*What is needed*
Transcribe the data exactly, stopping after the "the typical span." line.

*Recorded data*

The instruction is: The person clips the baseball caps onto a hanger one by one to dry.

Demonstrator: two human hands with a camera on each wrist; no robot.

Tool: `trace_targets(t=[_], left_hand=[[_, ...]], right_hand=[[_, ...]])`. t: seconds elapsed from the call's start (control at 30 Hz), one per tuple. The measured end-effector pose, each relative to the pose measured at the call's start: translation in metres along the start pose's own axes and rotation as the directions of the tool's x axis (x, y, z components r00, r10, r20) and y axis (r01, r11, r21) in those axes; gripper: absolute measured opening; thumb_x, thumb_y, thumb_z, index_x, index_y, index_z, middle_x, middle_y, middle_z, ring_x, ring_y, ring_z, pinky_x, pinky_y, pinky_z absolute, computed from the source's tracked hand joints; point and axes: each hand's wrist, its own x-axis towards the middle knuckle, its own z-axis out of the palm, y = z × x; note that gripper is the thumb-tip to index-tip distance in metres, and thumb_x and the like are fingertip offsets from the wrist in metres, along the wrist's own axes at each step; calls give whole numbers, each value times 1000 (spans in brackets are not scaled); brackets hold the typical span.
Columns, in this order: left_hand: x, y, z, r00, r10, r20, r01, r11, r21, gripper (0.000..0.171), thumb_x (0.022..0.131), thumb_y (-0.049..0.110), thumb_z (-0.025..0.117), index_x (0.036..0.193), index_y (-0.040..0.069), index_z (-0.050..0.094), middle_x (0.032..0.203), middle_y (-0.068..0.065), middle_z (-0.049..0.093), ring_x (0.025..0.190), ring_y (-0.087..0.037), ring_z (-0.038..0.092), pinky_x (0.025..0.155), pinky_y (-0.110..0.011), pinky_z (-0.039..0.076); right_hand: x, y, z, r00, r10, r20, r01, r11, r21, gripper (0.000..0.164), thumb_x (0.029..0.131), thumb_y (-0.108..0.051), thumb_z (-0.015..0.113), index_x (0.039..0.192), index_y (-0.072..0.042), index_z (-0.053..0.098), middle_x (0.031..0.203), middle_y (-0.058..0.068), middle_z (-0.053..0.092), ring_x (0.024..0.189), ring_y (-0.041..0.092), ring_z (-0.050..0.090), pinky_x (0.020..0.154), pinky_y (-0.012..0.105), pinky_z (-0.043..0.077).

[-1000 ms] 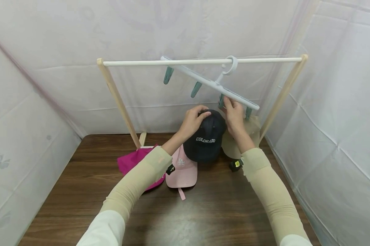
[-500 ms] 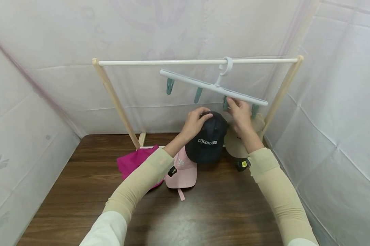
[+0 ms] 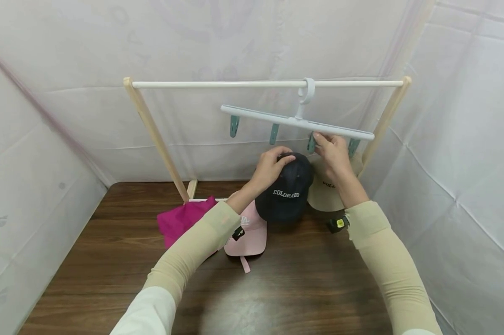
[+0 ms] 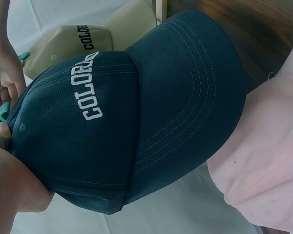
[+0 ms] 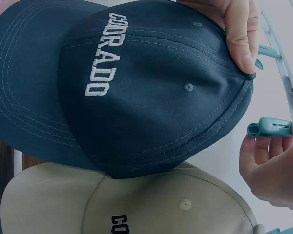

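My left hand (image 3: 272, 168) pinches the crown of a navy baseball cap (image 3: 286, 197) lettered COLORADO and holds it above the table, brim down. Just right of it, my right hand (image 3: 334, 153) pinches a teal clip (image 5: 269, 127) on the pale blue hanger (image 3: 260, 114). In the right wrist view a gap shows between this clip and the cap. The hanger hooks over the white rail (image 3: 193, 85) and slopes down to the right. A beige cap (image 3: 323, 190) hangs at its right-end clip (image 3: 353, 146), partly hidden by my right arm.
A pink cap (image 3: 252, 237) and a magenta cap (image 3: 182, 221) lie on the brown wooden table (image 3: 122, 260) behind my left forearm. Two more teal clips hang from the hanger's left half, one at the end (image 3: 234, 126). Wooden posts (image 3: 155, 139) carry the rail.
The hanger has swung closer to level, its left end lower and its right end shifted right. My right hand moved right with the clip; the navy cap shifted slightly right with my left hand.
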Motion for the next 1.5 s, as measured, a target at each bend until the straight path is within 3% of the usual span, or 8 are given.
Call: trace_targets(t=[0.27,0.53,0.7,1.1,1.5], left_hand=[[1,7,3,1000,22,18,-22,1000,-2,27,91,29,62,110,11,67,108,-1,67,102,-12,61,88,-25,46],[6,13,7,999,48,12,-48,999,4,23,92,27,61,108,12,67,108,0,67,102,-11,60,89,-24,45],[9,16,8,998,63,8,-63,998,-1,24,92,27,61,109,11,67,109,-1,67,103,-12,60,89,-24,45],[12,23,4,998,55,-32,-55,998,-8,24,91,25,62,109,9,67,110,-4,67,107,-14,60,89,-25,45],[10,24,6,999,4,-46,-6,1000,-28,23,91,24,62,109,9,67,111,-3,67,110,-14,58,94,-25,43]], right_hand=[[-2,-1,1,1000,-5,18,4,999,53,30,92,-19,63,114,1,58,111,11,62,112,26,56,100,35,42],[-7,-3,-5,998,-17,61,15,999,32,41,90,-22,64,121,3,56,108,5,63,110,22,59,98,32,44],[-7,-3,-5,997,-29,74,27,999,35,38,91,-22,64,118,3,58,110,10,65,104,19,63,96,31,45],[-12,-2,3,994,-73,86,77,996,-42,45,90,-26,65,120,6,57,118,21,61,99,15,65,95,32,46],[-12,4,3,990,-107,90,115,989,-92,46,91,-30,62,122,3,57,120,19,61,106,20,62,97,33,44]])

*Solution for this problem*
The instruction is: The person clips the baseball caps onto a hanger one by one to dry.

Demonstrator: two human hands with a camera on each wrist; no robot.

Tool: `trace_targets(t=[_], left_hand=[[_, ...]], right_hand=[[_, ...]])`. t: seconds elapsed from the call's start (control at 30 Hz), one per tuple. The measured end-effector pose, each relative to the pose measured at the call's start: translation in metres along the start pose's own axes and rotation as the directions of the tool's x axis (x, y, z components r00, r10, r20) and y axis (r01, r11, r21) in those axes; gripper: absolute measured opening; thumb_x, thumb_y, thumb_z, index_x, index_y, index_z, middle_x, middle_y, middle_z, ring_x, ring_y, ring_z, pinky_x, pinky_y, pinky_z absolute, computed from the source's tracked hand joints; point and axes: each hand's wrist, its own x-axis towards the middle knuckle, its own z-axis out of the palm, y = z × x; note that gripper is the thumb-tip to index-tip distance in metres, and thumb_x and the like are fingertip offsets from the wrist in metres, along the wrist's own axes at each step; calls give whole numbers, each value times 1000 (spans in brackets are not scaled); brackets hold the typical span.

The complete output has now been given.